How many lines in the data below contain the string "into"? Answer with the number only.

▬▬▬▬▬▬▬▬▬▬

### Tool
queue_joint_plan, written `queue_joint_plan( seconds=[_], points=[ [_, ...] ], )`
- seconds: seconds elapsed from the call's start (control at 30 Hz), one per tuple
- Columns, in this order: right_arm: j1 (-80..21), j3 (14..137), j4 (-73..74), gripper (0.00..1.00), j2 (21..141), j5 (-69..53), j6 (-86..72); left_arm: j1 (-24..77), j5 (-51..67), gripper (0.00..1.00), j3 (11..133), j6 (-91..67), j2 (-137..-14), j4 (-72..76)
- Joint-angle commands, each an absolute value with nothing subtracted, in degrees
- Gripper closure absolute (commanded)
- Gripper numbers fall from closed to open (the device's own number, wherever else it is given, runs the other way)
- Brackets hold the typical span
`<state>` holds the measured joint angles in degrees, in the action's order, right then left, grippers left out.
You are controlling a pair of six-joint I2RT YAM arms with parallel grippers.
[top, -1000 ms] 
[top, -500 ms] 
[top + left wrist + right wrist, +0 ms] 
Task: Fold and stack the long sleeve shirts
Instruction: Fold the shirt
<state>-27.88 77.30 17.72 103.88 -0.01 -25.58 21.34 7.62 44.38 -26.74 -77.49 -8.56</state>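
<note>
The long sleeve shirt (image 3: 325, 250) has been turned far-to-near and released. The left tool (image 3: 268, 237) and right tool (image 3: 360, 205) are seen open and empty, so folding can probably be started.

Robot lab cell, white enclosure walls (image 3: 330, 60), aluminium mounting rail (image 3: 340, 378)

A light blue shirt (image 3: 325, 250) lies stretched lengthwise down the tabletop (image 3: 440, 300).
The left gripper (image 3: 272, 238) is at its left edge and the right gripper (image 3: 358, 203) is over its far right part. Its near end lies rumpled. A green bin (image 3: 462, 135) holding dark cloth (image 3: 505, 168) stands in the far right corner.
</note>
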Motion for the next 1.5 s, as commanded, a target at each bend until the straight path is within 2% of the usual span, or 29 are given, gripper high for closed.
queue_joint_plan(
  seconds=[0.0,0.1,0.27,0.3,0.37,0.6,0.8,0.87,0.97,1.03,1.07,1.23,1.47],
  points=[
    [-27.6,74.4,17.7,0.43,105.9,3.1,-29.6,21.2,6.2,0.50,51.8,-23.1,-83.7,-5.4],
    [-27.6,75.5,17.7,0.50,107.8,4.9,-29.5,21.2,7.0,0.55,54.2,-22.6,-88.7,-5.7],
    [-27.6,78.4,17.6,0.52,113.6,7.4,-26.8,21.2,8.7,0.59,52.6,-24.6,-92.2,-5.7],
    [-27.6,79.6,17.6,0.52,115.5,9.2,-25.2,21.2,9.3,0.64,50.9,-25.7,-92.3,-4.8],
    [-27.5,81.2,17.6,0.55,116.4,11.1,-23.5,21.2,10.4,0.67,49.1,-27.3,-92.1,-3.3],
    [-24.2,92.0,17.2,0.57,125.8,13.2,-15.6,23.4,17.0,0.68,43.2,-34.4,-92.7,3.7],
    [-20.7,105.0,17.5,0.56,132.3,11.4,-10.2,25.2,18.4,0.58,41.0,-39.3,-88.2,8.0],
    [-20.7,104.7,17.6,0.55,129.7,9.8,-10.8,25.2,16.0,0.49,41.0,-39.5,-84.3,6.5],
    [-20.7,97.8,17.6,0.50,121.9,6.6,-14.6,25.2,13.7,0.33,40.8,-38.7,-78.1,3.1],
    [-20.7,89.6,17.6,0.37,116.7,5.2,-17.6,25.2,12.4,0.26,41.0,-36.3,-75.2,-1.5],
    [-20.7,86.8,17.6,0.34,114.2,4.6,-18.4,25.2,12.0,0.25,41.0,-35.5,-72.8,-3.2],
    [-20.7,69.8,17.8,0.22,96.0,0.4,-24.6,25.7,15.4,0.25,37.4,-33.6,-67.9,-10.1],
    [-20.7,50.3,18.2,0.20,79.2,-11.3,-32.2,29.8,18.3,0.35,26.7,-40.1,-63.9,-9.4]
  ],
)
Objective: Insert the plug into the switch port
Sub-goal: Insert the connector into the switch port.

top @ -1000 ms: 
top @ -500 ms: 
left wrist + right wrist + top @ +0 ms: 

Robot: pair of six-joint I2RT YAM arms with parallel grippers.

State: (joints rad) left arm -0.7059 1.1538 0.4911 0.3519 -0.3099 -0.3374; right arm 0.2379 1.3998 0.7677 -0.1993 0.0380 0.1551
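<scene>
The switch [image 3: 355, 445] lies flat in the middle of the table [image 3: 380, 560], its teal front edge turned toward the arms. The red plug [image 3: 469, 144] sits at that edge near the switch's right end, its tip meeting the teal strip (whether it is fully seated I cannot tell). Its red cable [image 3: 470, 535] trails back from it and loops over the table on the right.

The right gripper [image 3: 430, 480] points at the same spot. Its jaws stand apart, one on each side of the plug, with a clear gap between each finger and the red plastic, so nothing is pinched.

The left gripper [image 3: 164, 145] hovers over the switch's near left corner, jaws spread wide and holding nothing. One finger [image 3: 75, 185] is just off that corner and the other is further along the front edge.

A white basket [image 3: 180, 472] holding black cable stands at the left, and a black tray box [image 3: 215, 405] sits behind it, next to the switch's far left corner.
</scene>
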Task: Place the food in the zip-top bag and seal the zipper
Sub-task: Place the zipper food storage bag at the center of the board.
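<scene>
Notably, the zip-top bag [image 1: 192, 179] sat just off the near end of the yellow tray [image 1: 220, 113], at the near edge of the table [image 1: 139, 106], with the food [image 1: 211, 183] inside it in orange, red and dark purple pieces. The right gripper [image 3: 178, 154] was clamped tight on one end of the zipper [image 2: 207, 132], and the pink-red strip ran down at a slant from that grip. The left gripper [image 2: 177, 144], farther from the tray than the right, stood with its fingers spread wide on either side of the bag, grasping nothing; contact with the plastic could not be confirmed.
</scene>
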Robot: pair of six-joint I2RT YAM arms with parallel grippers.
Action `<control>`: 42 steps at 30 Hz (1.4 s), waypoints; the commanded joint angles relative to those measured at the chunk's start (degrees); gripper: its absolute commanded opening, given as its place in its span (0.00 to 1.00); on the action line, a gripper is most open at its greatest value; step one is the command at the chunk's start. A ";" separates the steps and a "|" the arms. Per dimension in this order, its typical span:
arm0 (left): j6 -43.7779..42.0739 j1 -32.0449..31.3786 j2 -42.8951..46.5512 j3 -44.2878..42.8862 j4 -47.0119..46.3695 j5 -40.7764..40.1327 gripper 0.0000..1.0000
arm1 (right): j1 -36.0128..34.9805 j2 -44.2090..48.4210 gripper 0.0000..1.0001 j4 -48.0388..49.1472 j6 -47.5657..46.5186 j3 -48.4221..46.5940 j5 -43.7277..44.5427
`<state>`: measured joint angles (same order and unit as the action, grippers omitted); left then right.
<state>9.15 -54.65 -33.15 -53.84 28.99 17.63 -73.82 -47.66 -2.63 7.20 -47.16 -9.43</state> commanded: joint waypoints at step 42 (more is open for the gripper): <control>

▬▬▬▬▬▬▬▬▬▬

WRITTEN REPLY → 2